Травя бухту веревки, прислушиваясь к плеску, доносившемуся из мрака, Орелик подумал без переходов о том, что ведь вот сейчас, сию минуту, может настать это ужасное, даже сама мысль о чем страшит.
Он вслушивался в плеск плотика, который то возникал, то замирал. А вдруг Гусев затихнет сейчас? Затихнет навсегда?
Валька порывисто дернул шнур. Он натянулся, а Слава крикнул из мрака:
— Чего?
Это отрезвило Орелика. Он ответил:
— Норма!
Но мысль о том, что, в гибели Гусева или кого-нибудь еще будет повинен он, только он, не отпустила его.
— Итак, протокол заполнен. Осталось его подписать.
— Спросите еще что-нибудь! Может быть, вы что-нибудь недовыяснили.
— Благодарю. Все выяснил.
— К чему же вы пришли?
— Я веду следствие, дознание, я опрашивал свидетелей. Прямого убийцы пока в этом деле нет. И все-таки он есть.
— Это Храбриков?
— Нет. Вы. Если бы вы не были таким, какой есть, не было бы и Храбрикова. И ничего не произошло. Однако вы не под стражей и вы не прямой убийца. Вы не поднимали нож на человека, как какой-нибудь бандит. Но, признаюсь, мне очень хочется обращаться к вам как к заключенному гражданин. Такие, как вы, страшнее бандитов.
— Эк вы куда! Обвинять легче всего. Следователем или прокурором быть очень удобно: тебя самого не касается. Ты в стороне. А как быть, если руководишь сотнями людей, техникой, ворочаешь миллионами!
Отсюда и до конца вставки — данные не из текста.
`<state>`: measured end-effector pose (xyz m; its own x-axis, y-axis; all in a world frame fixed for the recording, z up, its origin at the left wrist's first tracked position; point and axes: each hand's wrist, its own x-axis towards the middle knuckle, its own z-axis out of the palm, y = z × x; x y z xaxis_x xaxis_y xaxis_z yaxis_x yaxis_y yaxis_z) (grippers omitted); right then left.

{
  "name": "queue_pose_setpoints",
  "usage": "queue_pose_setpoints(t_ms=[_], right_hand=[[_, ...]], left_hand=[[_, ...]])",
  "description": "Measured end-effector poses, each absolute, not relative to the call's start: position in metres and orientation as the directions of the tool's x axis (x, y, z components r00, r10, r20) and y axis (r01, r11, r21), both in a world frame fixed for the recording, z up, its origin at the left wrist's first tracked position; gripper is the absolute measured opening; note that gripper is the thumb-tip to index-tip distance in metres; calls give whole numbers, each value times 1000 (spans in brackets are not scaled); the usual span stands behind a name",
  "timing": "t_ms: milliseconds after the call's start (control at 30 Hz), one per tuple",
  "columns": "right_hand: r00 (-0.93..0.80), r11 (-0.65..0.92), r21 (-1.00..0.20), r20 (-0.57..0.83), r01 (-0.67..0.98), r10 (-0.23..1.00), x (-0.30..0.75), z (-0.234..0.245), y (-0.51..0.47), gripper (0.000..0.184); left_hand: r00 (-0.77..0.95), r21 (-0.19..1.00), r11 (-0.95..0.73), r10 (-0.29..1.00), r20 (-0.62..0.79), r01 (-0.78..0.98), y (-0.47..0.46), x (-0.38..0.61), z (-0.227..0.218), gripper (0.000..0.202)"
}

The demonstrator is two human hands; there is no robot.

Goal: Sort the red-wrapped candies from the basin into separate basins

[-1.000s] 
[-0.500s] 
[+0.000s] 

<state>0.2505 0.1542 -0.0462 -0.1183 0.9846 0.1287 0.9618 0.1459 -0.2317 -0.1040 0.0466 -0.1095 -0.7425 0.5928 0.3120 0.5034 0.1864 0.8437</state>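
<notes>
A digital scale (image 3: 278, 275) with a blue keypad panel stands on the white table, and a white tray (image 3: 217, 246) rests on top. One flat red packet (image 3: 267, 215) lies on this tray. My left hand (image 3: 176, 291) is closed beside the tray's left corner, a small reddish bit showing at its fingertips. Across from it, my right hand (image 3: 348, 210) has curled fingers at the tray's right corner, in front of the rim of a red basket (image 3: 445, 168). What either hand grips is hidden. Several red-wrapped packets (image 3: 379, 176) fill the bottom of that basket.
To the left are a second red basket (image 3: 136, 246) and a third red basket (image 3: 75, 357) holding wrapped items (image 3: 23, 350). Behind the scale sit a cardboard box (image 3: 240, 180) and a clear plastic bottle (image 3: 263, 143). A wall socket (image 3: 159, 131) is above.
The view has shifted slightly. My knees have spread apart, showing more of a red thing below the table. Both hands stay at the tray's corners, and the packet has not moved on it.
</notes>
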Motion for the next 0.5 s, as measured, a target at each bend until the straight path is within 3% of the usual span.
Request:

Я же человек, поймите, просто человек, а разве человек не может ошибиться?
— Ошибиться может. Но не может убить. Не имеет права! И ваша биография споткнулась не на ошибке, нет, не утешайте себя. Вся ваша деятельность, вернее суть ее, нравственная сердцевина — преступна, понимаете, преступна! Не надо опускать голову. Я не верю, что вы раскаиваетесь. Вы еще не скоро поймете, что наделали и что случилось лично с вами. Одного я понять не могу: разве не было возле вас людей сильных и честных?
— Были! Были! Но не ценил. Отталкивал, прогонял.
— Видимо, все поняли?
— Ну, если понял? Это учтется? Будет принято во внимание?
— А вы, неплохой актер, Кирьянов. Загубленное дарование.
Помалу — по шажочку, по ступне они отступали назад, от кромки воды, напряженно вслушивались в хруст льда и дальние всплески.
Слава плыл, борясь за их спасение, и дядя Коля оставался спокоен, в то же время готовясь к худшему. В своей жизни он видел так много смертей, приняв на себя долю других людей, которые получали лишь подтверждение смерти в форме листка бумаги, заполненного стандартно, что уже не боялся этого и мог рассуждать о худшем без страха, без паники, с готовностью принять эту мысль и жить дальше.